The Bitcoin blockchain is essentially a cryptographic structure, just like a Merkle Tree. But while a Merkle Tree merges hashes into a single compact hash, the blockchain merges them into a timeline. Each Bitcoin block is hashed and included in the next block. That block is hashed too and included in the block after that.
Meanwhile, Bitcoin’s proof of work makes it so that each of these blocks requires real resources to mine. Right now, this already costs thousands, perhaps even tens of thousands, of dollars per block.
This is what makes Bitcoin’s history immutable.
“Changing history,” for example, by removing a transaction from an old block, cannot be done by simply removing that transaction. That would entirely change the hash of the block that included the transaction, invalidating that block. That would in turn invalidate the subsequent block as well, as it doesn’t include the valid hash from the previous block, and as such it would invalidate all blocks that came after it.
Instead, the only way to change Bitcoin’s history is to completely re-mine it. An old transaction can only be “removed” from a block by mining that same block again, without the transaction. And then you’d need to mine the next block, and the block after that … all the way until you’ve mined the longest chain. (Technically, the chain with the most accumulated proof of work.)
This will become very expensive very quickly. Even without any competing miners, proof of work requires that re-mining a day of Bitcoin’s history should cost hundreds of thousands of dollars’ worth of energy. With competing miners to catch up on, you need at least a majority of hash power.
Especially with competing miners, rewriting even a couple weeks of Bitcoin history is practically unaffordable for anyone … never mind re-writing a couple of years.
And to top if off, re-writing this much history would be very obvious too. Many Bitcoin users would notice and would possibly take precautions to make it impossible.
OpenTimestamps
OpenTimestamps combines the magic of Merkle Trees with the immutability of Bitcoin’s blockchain.
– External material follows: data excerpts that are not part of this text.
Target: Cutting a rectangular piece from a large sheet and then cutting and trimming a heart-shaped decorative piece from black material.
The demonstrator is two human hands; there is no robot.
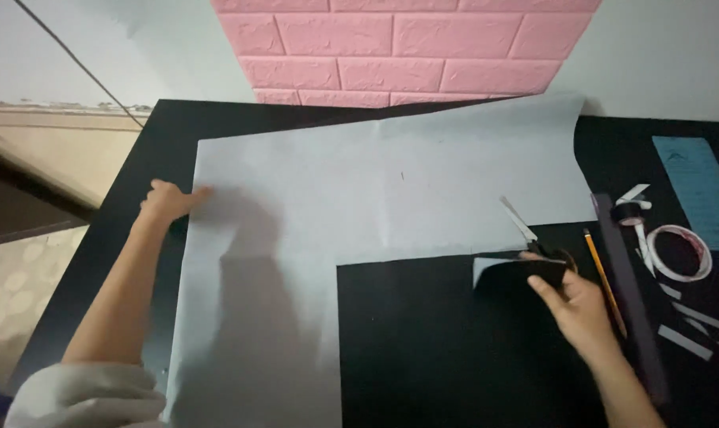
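Observation:
A large pale grey paper sheet (375, 182) lies on a black table (161, 135), with a rectangular piece cut out of its lower right. My left hand (167, 200) presses on the sheet's left edge, fingers resting on the paper. My right hand (579, 305) grips black-handled scissors (534, 242) whose blades point up and left at the cut edge. A small black card piece (522, 276) with a pale corner lies under the same hand, at the scissors' handles.
A pencil (605, 281) and a long dark ruler (630, 293) lie right of my right hand. Further right are a tape roll (680, 254), several white paper strips (684, 342) and a blue paper (700, 190). A pink brick-pattern panel (399, 47) stands behind the table.

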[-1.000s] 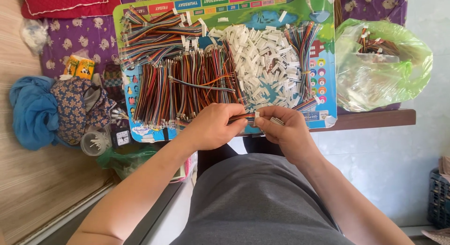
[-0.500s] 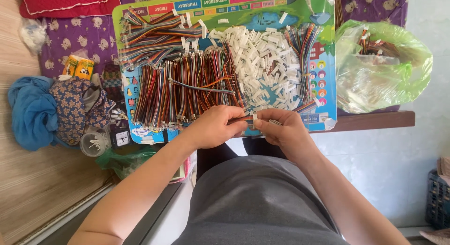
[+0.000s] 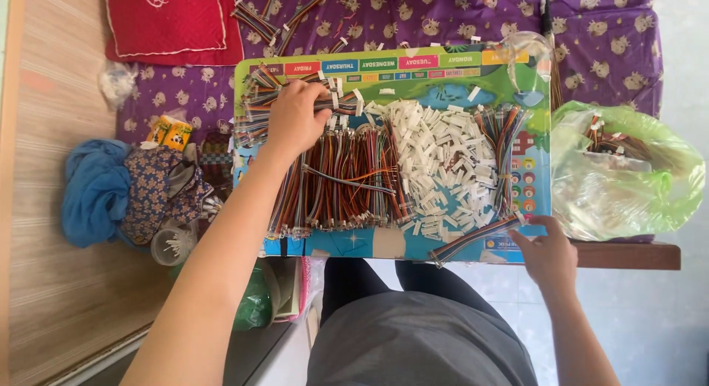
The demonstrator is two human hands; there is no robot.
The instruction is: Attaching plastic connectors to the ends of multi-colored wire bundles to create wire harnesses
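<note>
A colourful children's board (image 3: 384,67) lies across a low table and carries rows of multicoloured wire harnesses (image 3: 340,183) and a heap of small white connectors (image 3: 443,164). My left hand (image 3: 295,120) reaches to the board's upper left. Its fingers curl on a wire harness with a white plug (image 3: 336,102) that lies on a stack of similar harnesses. My right hand (image 3: 548,257) is at the board's lower right edge. It pinches the end of a flat rainbow ribbon cable (image 3: 473,240) lying diagonally there.
A green plastic bag (image 3: 628,179) holding more wires sits right of the board. To the left are a blue cloth (image 3: 92,190), a patterned cloth (image 3: 151,190), a clear cup (image 3: 173,246) and a yellow packet (image 3: 170,131). A red cushion (image 3: 170,21) lies at the back.
Both hands were together at the board's front edge working on one cable. Now they have parted: the left reached up to the back-left stack, the right moved to the lower right corner.
</note>
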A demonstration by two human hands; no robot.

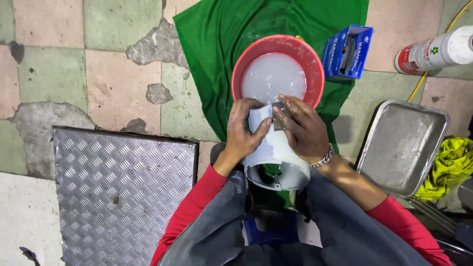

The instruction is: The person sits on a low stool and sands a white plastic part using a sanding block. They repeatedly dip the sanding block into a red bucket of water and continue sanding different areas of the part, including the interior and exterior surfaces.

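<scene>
While the person sits with grey-trousered knees spread at the bottom of the view, both hands close around a white plastic cylinder, a short hollow shell whose open end faces the camera just above the lap. Red sleeves run up to the wrists. The left hand wraps the cylinder's left side, thumb lying across its upper face and fingers curled over the top edge. The right hand, with a metal bracelet at the wrist, presses a small dark grey pad, possibly abrasive paper, flat against the cylinder's upper surface, fingertips bent onto it. Both hands look dirty and wet.

Left of the knees a sheet of aluminium tread plate lies on the worn tiled floor. On the right sits a shallow steel tray, with a crumpled yellow-green rag just beyond its right edge.

Directly past the hands stands a red basin of cloudy whitish water, resting on a green cloth spread over the tiles. Farther right lie an open blue cardboard box and a white spray can on its side, with a thin yellow hose or cable running beneath it.
</scene>
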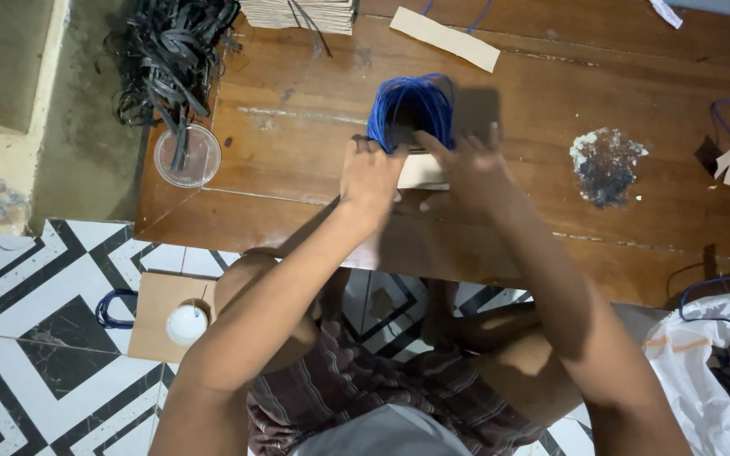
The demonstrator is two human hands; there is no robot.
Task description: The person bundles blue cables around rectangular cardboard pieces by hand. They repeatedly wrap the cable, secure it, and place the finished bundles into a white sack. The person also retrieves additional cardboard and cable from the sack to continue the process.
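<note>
My left hand presses down on the left end of a pale card strip, fingers curled over its edge and closed on it. Just beyond my fingertips the bundle of blue cord loops stands up off the wooden table, thin, glossy strands gathered into a rounded arch. My right hand holds the other end of the same strip, thumb underneath, fingers spread flat on top with the forefinger raised toward the loops; it is closed on the card too.

I judge that I am fixing the blue loops against the strip, holding it flat with both hands. The next move seems to call for steady downward pressure from the left while the right slides or folds along the card, keeping the strands from springing loose.

Far to the left of my grip lies a tangle of black straps, and nearer, a clear round lid. Beyond the loops lies another tan card strip, stiff and matte. To the right of my grip sits a crusty patch of dried residue, grey and flaky. The tabletop is worn, scratched brown wood.
</note>
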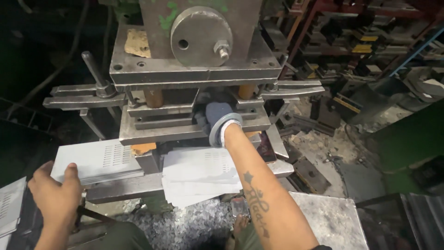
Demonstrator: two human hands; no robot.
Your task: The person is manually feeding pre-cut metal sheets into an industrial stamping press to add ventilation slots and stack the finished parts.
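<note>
My right hand (216, 119), in a dark blue glove with a white cuff, reaches into the gap of a steel press die (152, 132); its fingers are hidden between the plates, so what it touches is unclear. My bare left hand (56, 192) rests on the near left corner of a stack of perforated grey metal sheets (99, 159) lying on the press bed. A second fanned pile of similar sheets (199, 173) lies under my right forearm.
The press head with a round steel disc (200, 34) hangs above the die. A lever handle (92, 69) stands at the left. Metal scrap chips (185, 224) cover the floor below. A steel table (330, 220) sits at lower right, cluttered shelving (370, 41) behind.
</note>
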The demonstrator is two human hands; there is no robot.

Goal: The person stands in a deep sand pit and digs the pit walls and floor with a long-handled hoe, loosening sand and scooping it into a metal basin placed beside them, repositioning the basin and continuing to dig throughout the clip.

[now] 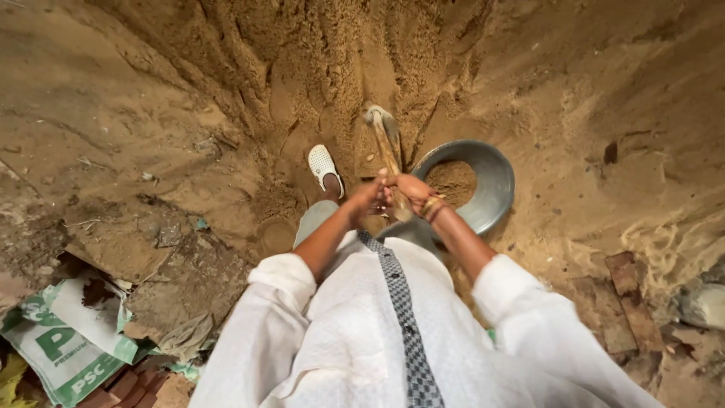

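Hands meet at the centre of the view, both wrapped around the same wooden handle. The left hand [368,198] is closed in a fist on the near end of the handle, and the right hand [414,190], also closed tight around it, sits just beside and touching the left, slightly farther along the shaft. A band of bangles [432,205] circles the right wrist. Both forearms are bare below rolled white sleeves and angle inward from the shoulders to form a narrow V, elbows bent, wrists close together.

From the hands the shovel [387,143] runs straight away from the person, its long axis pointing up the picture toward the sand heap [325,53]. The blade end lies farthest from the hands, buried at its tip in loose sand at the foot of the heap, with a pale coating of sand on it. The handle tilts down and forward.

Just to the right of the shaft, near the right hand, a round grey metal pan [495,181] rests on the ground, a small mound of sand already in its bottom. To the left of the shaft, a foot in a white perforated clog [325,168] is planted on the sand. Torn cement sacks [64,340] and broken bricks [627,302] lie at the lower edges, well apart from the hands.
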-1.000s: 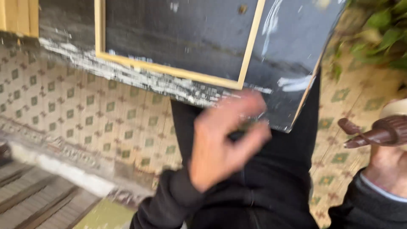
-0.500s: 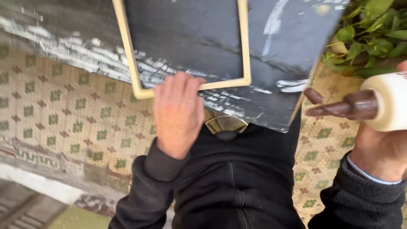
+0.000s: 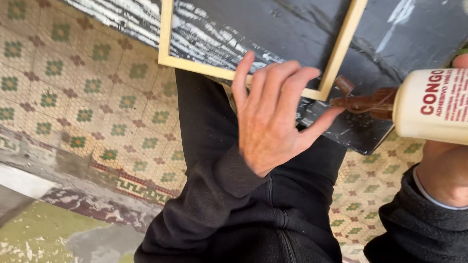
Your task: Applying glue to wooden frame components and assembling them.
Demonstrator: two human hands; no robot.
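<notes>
My left hand (image 3: 273,122) hovers, fingers spread, over the pale wooden frame (image 3: 336,58) on the dark board (image 3: 390,44). My right hand (image 3: 443,170) grips the glue bottle (image 3: 434,104), nozzle at the frame's corner. Squeezing too hard might flood the joint.

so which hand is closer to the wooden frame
Left. The left hand has its fingers spread over the wooden frame's lower edge; the right hand holds the glue bottle off to its side.
</notes>
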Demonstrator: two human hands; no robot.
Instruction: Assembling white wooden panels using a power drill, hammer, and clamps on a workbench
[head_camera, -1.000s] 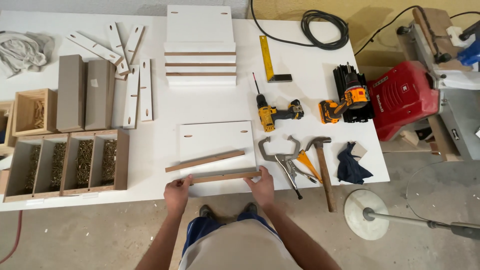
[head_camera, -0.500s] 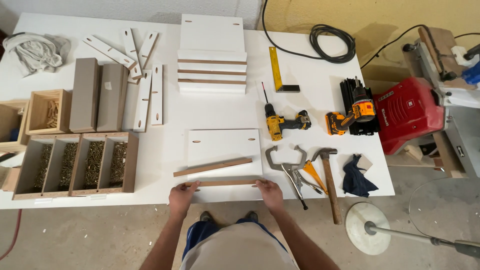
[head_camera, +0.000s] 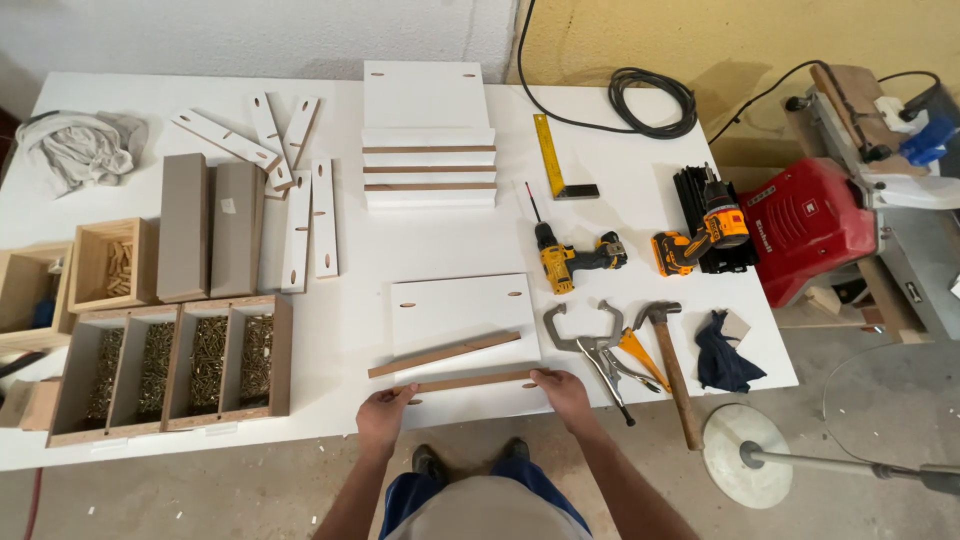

To showcase it, Todd took 750,000,000 hashes of files from the Internet Archive last week to combine them all into one Merkle Tree. The “root” of that tree, then, was placed into a Bitcoin transaction. He sent that transaction over the Bitcoin network to have it included in the Bitcoin blockchain. This is now a couple of weeks ago and virtually impossible to ever revert.
As a result, almost the entire Internet Archive is now hashed into Bitcoin’s blockchain. Anyone can take any document from the Internet Archive and verify that it existed in its current form four weeks ago. If the hash checks out, the document has not been altered since, nor could it have been created later.
Finally, to make this timestamp actually useful, the OpenTimestamps team — specifically Riccardo Casatta, Luca Vaccaro and Igor Barinov — created an accessible search interface and an in-browser timestamp verifier. With it, anyone can easily browse through the Internet Archive’s database and immediately see whether the records check out with the corresponding hash, as embedded in Bitcoin’s blockchain.
For the first time in history, historical archived data cannot be altered without being noticed.